Bright reflected images adjacent to the task
  • Check whether there are any reflected images in the normal viewing position.
  • Locate sources of bright image by placing mirror on the image and looking at it from the worker’s position.
  • Change workstation surface from a shiny to a matt finish.
  • Reposition task area.
  • Reposition sources of brightness
  • Avoid fluorescent lighting
  • Use a high ‘thermal inertia’ lamp such as an incandescent filament design.
Reduced contrast of task because of veiling reflections
  • Evaluate degree of veiling reflections.
  • Locate sources of veiling reflections by placing mirror on the task and looking at it from the worker’s position.
  • Change workstation surface to a matt finish.
  • Move the workstation.
  • Move any bright sources.
  • Provide local lighting.
  • Increase levels of illuminance between areas by increasing reflectance of room surfaces.
Strong shadows on the task
  • Place a thin object, e.g. a pen, on the work surface and note the number and strength of any shadows.
  • Increase the reflectance of the room surface.
  • Change the luminaires or their spacings to provide a more even illuminance.
  • Increase number of luminaires.
  • Provide local or task lighting.
  • No test required.
  • Change lamps near the end of their life.
  • Check electrical circuit for any faults in the supply.
  • Use high frequency control gear.
  • Supply adjacent rows of luminaires from different phases of the electricity supply.
Stroboscopic effects
  • No test required.
  • Supply adjacent rows of luminaires from different phases of the electricity supply.
  • Provide a high frequency supply.
  • Replace or take away local lighting.
  • Use high frequency control gear where applicable.
Tasks are difficult see
  • Identify which aspects of the task need to be seen and their background.
  • Check illuminance is suitable.
  • Check the task is free from veiling reflections and shadows
  • Ensure tasks background is clear.
  • Provide appropriate lighting to see details clearly.
  • Increase contrast between the task and the background.
  • Provide magnification.

HS(G)38 contains extensive and useful information on lighting recommendations, equipment, installation and emergency lighting.

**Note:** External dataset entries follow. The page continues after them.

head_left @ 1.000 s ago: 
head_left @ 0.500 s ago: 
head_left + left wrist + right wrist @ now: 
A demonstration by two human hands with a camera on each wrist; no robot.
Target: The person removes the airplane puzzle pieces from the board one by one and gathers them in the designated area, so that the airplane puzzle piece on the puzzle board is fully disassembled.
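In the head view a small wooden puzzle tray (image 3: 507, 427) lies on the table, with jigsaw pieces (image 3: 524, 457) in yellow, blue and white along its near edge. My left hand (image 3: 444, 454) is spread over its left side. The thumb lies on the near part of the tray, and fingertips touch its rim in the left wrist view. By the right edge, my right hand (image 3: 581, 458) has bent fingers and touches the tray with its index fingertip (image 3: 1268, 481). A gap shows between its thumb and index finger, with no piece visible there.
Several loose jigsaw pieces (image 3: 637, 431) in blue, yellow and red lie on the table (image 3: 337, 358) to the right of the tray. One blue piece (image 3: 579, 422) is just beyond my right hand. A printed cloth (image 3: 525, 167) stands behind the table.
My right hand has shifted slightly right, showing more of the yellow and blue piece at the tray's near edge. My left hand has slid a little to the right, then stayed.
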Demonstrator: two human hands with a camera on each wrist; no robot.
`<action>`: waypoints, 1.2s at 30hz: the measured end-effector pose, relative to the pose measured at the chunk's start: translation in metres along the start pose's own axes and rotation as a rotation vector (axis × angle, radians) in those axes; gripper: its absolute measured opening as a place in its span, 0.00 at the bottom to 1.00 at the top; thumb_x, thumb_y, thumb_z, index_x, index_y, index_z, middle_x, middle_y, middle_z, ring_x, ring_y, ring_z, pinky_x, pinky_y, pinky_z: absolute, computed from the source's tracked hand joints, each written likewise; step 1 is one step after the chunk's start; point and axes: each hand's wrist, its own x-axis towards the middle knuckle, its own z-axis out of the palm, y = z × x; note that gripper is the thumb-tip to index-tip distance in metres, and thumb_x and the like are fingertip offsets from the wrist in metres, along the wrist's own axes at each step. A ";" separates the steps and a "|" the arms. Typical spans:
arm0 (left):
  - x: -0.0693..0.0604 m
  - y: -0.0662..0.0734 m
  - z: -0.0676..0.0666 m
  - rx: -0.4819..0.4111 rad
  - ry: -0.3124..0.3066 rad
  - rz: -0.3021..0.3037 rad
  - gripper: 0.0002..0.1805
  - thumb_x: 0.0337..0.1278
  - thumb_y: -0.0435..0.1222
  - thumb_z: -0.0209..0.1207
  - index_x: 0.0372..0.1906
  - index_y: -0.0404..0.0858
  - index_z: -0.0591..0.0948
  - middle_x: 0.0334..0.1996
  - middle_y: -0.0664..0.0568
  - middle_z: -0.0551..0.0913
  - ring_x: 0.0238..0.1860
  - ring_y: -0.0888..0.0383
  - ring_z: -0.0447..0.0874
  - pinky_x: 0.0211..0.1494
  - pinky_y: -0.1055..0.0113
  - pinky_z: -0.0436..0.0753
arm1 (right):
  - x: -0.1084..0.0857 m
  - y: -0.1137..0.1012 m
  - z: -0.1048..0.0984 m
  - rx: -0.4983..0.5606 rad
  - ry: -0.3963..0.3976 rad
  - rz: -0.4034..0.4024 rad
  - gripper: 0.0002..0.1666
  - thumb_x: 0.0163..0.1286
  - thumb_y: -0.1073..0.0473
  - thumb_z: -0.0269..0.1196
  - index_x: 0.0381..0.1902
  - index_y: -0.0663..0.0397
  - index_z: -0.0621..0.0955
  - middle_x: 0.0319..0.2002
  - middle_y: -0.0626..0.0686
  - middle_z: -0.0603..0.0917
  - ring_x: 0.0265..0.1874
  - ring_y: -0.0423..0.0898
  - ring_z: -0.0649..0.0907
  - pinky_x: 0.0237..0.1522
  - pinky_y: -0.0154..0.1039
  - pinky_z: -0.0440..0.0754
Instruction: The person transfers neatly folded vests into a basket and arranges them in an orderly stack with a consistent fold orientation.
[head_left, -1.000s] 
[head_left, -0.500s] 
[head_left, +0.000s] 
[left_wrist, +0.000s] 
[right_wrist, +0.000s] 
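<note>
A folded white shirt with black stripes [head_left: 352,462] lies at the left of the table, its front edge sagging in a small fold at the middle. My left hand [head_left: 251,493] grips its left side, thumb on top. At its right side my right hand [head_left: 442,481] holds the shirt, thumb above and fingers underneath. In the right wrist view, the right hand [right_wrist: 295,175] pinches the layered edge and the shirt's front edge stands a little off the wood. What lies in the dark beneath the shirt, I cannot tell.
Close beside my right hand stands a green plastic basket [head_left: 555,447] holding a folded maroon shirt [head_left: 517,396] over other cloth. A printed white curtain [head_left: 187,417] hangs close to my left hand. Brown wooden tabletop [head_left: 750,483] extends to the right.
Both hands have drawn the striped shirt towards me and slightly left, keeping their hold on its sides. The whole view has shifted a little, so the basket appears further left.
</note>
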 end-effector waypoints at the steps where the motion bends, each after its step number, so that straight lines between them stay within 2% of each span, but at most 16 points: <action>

  1. Are all parts of your premises suitably and sufficiently lighted? YES/NO
  2. Have there been any complaints or concerns about a lighting situation in the workplace? YES/NO
  3. Do you maintain your lighting satisfactorily (including cleansing) and replace defective lighting units quickly? YES/NO
  4. Do you know where to look for specific adviceor guidance on lighting matters? YES/NO


HS(G)38 – Lighting at work (HSE) ISBN 0-7176-1232-5

CIBSE Code For Interior Lighting (CIBSE, Delta House, 222 Balham High Road, London SW12 9BS). Tel: 020 8675 5211.